CHAPTER ONE
Flight
Huge raindrops hit Adrienne’s exposed arms and face as her mother carried her out of the porch’s shelter and down the groaning wooden steps. Her ears were full of pounding feet and gasping breaths, and her mother’s arms held so tightly it hurt.
She turned to see her mother’s face. Pat’s eyes were huge. Tracks of mascara ran down her blanched cheeks, and she flinched when lightning cracked across the sky, blindingly white behind the house’s silhouette.

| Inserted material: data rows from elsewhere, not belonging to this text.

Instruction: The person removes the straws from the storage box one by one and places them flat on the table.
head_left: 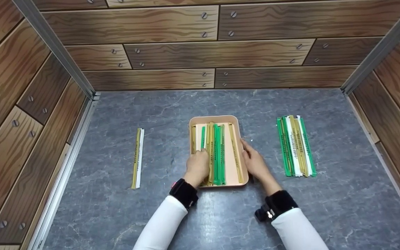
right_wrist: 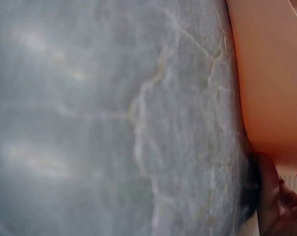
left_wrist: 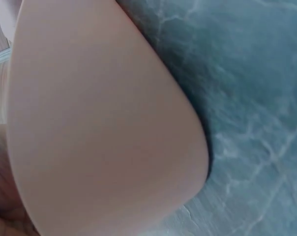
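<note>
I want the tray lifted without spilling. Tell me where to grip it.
Grip the peach tray by its two long side rims, one hand from each side. The sticks lie lengthwise, so a level lift should keep them from sliding out.
</note>
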A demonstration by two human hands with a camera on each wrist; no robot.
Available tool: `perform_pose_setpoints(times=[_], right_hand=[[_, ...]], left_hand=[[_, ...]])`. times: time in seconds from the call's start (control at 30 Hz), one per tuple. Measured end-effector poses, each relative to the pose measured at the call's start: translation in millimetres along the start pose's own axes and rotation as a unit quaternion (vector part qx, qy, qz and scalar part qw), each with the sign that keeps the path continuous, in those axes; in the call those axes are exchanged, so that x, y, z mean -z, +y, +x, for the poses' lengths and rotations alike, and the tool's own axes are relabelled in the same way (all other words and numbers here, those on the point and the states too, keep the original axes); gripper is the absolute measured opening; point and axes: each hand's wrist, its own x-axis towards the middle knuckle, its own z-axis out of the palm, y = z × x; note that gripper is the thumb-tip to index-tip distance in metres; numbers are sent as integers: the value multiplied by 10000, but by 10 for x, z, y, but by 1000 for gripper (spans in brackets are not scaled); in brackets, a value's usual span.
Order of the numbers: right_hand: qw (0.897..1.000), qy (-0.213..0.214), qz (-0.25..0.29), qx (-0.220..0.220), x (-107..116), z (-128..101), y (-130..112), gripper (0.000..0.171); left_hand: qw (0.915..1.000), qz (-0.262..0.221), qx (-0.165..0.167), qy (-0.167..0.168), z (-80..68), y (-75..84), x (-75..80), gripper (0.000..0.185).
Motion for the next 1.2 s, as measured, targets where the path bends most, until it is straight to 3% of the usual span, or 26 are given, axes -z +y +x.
perform_pose_setpoints(times=[0.33, 0.47, 0.57, 0.63, 0.73, 0.87, 1.03, 1.2], right_hand=[[10000, -51, 78, -12, -10, 1, -1, 48], [9999, -78, 56, -75, -18, 1, -7, 48], [9998, -115, 58, -118, -18, 5, -9, 48], [9999, -104, 49, -122, -16, 8, -6, 48], [9999, -80, 59, -116, -11, 9, -4, 48], [9999, -110, 47, -122, -7, 10, -4, 48], [9997, -135, 125, -161, -7, 11, -3, 48], [9997, -160, 146, -148, -8, 17, 1, 48]], left_hand=[[9989, -432, 134, 156, -29, -19, 78, 28], [9942, -1022, 305, 157, -101, -82, 217, 45], [9886, -1400, 437, 344, -160, -182, 359, 55], [9832, -1675, 513, 504, -197, -276, 444, 60], [9807, -1664, 600, 838, -242, -455, 528, 60], [9794, -1500, 879, 1029, -295, -737, 566, 57], [9799, -1083, 1328, 1021, -370, -1110, 530, 35], [9765, -943, 1771, 784, -436, -1391, 488, 22]])
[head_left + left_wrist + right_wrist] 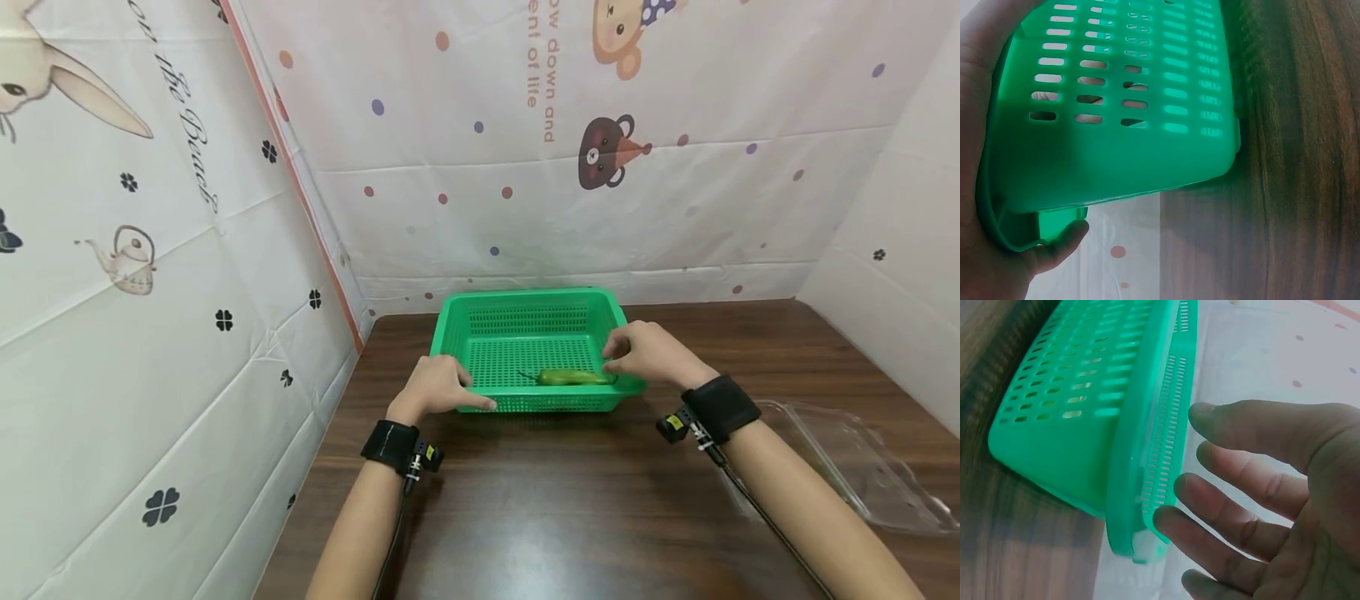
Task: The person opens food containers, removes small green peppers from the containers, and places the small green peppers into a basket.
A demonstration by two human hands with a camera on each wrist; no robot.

Ashburn rose huge and twisted above them. Its white paint was flaking off to expose grime-streaked grey wood underneath, and the black windows seemed like dead eyes watching over the lawn. The sun had not long set, and traces of deep, angry reds and pinks tinged the undersides of the storm clouds. Wild animals screamed in the woods around them, and insects flicked out of the long grass as Adrienne’s mother ran through it, carrying her to the car parked off the side of the dirt driveway.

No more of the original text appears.